• _YOUR ASSIGNMENT_
Copy verbatim the block of lines in the entries below whose first line contains "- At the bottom" and whose last line contains "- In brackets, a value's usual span". Leave out all other lines.

==*==

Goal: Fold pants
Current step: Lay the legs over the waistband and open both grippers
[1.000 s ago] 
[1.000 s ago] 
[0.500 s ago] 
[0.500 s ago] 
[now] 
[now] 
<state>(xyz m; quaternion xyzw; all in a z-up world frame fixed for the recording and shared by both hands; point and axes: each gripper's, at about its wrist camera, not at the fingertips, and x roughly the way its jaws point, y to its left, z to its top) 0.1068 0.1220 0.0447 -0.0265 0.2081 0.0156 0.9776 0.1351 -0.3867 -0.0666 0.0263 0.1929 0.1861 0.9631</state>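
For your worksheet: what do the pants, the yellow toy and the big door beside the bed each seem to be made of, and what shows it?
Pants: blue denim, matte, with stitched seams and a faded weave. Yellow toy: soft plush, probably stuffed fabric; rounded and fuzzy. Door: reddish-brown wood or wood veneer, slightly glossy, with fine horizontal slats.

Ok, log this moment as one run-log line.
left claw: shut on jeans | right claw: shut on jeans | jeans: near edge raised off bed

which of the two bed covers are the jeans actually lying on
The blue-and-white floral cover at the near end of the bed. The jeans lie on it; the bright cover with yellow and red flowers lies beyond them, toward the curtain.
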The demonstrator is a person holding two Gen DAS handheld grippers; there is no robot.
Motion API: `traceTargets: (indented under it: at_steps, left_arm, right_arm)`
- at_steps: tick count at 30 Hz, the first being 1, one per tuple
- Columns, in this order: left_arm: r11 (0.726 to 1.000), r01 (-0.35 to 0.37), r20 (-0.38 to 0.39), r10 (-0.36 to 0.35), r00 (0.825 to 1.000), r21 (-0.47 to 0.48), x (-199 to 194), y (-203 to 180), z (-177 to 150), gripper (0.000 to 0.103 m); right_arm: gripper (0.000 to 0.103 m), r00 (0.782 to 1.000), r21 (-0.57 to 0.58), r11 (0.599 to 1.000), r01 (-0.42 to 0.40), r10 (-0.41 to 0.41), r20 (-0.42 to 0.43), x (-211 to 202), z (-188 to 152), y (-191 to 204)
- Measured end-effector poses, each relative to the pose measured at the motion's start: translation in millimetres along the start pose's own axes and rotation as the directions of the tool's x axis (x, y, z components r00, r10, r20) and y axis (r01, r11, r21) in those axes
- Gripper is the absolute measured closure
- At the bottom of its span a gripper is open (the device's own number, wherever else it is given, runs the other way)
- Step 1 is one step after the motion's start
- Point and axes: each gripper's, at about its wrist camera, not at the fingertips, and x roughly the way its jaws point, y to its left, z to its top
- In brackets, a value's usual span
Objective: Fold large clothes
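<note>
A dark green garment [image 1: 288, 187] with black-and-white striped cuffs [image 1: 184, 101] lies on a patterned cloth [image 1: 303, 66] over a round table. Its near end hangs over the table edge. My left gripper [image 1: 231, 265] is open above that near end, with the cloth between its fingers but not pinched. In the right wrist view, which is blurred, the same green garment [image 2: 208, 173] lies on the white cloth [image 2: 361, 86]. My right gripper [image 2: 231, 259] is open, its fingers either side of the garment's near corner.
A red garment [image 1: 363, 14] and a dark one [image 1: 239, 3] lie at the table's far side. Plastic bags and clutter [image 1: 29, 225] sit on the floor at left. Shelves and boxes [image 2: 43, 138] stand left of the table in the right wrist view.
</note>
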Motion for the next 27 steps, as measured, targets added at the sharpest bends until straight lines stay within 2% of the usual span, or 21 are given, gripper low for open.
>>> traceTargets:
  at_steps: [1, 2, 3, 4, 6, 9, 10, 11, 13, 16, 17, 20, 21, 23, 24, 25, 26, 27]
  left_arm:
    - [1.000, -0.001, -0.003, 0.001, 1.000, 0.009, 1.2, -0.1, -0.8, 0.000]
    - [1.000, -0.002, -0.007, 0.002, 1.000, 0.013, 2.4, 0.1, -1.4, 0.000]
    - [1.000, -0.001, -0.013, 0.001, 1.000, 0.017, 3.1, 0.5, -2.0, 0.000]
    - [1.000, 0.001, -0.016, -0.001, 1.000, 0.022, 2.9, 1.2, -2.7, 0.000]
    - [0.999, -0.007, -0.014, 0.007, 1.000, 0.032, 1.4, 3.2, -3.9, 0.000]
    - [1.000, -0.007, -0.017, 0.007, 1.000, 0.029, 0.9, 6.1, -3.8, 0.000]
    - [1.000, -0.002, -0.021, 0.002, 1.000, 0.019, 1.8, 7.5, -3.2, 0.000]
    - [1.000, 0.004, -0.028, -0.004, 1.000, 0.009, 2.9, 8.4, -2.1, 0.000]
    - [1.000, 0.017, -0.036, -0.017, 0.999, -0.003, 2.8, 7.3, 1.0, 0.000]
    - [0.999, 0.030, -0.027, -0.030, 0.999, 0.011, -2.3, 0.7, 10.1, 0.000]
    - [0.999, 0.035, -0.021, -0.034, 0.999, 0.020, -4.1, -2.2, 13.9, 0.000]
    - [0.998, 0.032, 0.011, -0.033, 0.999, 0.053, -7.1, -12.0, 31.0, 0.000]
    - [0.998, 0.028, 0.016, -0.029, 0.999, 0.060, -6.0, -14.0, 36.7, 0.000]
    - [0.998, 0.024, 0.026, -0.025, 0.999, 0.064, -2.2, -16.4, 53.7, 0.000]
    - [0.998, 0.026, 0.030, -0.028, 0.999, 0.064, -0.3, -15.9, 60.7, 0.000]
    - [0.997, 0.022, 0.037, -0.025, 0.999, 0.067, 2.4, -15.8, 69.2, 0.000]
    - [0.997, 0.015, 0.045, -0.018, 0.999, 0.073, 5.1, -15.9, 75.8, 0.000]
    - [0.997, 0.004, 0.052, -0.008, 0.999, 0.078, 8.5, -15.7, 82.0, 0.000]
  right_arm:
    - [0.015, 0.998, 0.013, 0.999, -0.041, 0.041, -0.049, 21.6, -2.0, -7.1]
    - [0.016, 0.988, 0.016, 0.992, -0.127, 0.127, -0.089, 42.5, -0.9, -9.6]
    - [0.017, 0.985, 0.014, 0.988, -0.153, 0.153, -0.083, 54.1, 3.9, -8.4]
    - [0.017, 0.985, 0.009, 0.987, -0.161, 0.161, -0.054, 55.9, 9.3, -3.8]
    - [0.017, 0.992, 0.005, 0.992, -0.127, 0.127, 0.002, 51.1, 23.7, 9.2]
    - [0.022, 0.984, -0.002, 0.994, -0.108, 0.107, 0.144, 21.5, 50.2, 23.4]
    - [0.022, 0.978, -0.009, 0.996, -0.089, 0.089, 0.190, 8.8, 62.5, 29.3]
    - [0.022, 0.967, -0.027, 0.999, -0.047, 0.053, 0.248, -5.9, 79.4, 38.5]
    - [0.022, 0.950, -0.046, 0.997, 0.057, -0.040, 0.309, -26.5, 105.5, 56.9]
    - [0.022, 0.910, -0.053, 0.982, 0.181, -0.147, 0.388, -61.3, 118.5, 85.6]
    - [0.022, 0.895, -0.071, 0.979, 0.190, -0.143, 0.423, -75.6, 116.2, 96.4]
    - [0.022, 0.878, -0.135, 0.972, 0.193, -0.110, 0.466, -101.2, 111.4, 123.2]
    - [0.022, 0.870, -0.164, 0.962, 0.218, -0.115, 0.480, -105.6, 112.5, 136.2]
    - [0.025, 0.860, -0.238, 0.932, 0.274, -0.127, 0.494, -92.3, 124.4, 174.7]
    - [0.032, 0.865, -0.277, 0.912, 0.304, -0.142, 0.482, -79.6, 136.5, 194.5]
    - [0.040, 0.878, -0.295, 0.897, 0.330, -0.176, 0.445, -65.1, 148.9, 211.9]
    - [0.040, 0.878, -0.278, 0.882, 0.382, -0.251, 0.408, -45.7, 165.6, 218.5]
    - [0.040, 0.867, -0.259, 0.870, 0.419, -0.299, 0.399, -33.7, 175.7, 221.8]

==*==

• _TASK RESULT_
- At the bottom of its span a gripper is open (the device's own number, wherever else it is given, runs the other way)
- Step 1 is one step after the motion's start
- Point and axes: each gripper's, at about its wrist camera, not at the fingertips, and x roughly the way its jaws point, y to its left, z to its top
- In brackets, a value's usual span

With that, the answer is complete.